LEAPERone Docs

Audio Transcription

POST /v1/audio/transcriptions

Transcribe audio into text. Supports file upload or URL.

Endpoint

POST https://api.leaper.one/v1/audio/transcriptions

Models

ModelPricingDescription
rapid0.006 credits/minFast transcription, supports file_uri
whisper-10.006 credits/minHigh accuracy with prompt support

Parameters

ParameterTypeRequiredDescription
filefileEither file or file_uriAudio file to transcribe (multipart upload)
file_uristringEither file or file_uriURL of the audio file to transcribe
modelstringNoModel to use: "rapid" or "whisper-1". Default: "rapid"
response_formatstringNoOutput format: "text", "json", "verbose_json", "srt", or "vtt". Default: "json"
languagestringNoISO 639-1 language code (e.g. "en", "zh"). Improves accuracy if specified
promptstringNoHint text to improve transcription quality
temperaturenumberNoSampling temperature between 0 and 1 (whisper-1 only)

Request

Upload a file

curl -X POST https://api.leaper.one/v1/audio/transcriptions \
  -H "Authorization: Bearer sk-your-api-key" \
  -F file=@recording.mp3 \
  -F model=rapid \
  -F response_format=json
curl -X POST https://api.leaper.one/v1/audio/transcriptions \
  -H "Authorization: Bearer sk-your-api-key" \
  -F file_uri=https://example.com/audio.mp3 \
  -F model=rapid \
  -F language=zh \
  -F response_format=verbose_json

Using file_uri avoids uploading large files through your network. The audio is fetched server-side. Supported with both rapid and whisper-1 models.

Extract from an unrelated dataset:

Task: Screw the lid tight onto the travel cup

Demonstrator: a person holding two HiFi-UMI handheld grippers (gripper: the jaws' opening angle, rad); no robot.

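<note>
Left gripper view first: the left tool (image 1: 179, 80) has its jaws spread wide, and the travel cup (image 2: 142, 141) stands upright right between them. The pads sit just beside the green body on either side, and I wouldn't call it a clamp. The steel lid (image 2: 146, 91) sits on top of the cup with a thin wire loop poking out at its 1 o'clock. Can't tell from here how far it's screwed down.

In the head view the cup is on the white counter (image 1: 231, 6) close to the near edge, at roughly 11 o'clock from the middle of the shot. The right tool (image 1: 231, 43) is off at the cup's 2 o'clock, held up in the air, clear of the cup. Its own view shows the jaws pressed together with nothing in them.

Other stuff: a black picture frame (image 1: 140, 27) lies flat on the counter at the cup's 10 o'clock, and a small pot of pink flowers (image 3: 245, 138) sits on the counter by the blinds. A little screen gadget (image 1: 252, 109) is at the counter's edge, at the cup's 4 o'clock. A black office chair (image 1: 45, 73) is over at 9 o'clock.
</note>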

Using whisper-1 with prompt

curl -X POST https://api.leaper.one/v1/audio/transcriptions \
  -H "Authorization: Bearer sk-your-api-key" \
  -F file=@recording.mp3 \
  -F model=whisper-1 \
  -F response_format=json \
  -F prompt="LEAPERone, GTC, NVIDIA"

Requesting subtitle output

curl -X POST https://api.leaper.one/v1/audio/transcriptions \
  -H "Authorization: Bearer sk-your-api-key" \
  -F file=@recording.mp3 \
  -F model=whisper-1 \
  -F response_format=srt

Response

{
  "text": "Hello, this is a sample transcription of the audio file."
}

When using verbose_json, the response includes timestamps and segments:

{
  "task": "transcribe",
  "language": "en",
  "duration": 42.5,
  "text": "Hello, this is a sample transcription of the audio file.",
  "segments": [
    { "start": 0.0, "end": 2.4, "text": "Hello, this is a sample transcription." }
  ]
}

When using srt, the response is plain text subtitle output:

1
00:00:00,000 --> 00:00:02,400
Hello, this is a sample transcription.

When using vtt, the response is returned as WebVTT:

WEBVTT

00:00:00.000 --> 00:00:02.400
Hello, this is a sample transcription.

Supported Audio Formats

mp3, mp4, mpeg, mpga, m4a, wav, webm, opus

File uploads are limited to 25 MB. When using file_uri, there is no size limit.

Notes

  • Billing is based on audio duration, charged at the per-model rate listed above.
  • If no model is specified, rapid is used by default.
  • Streaming (stream=true) is not supported at this time.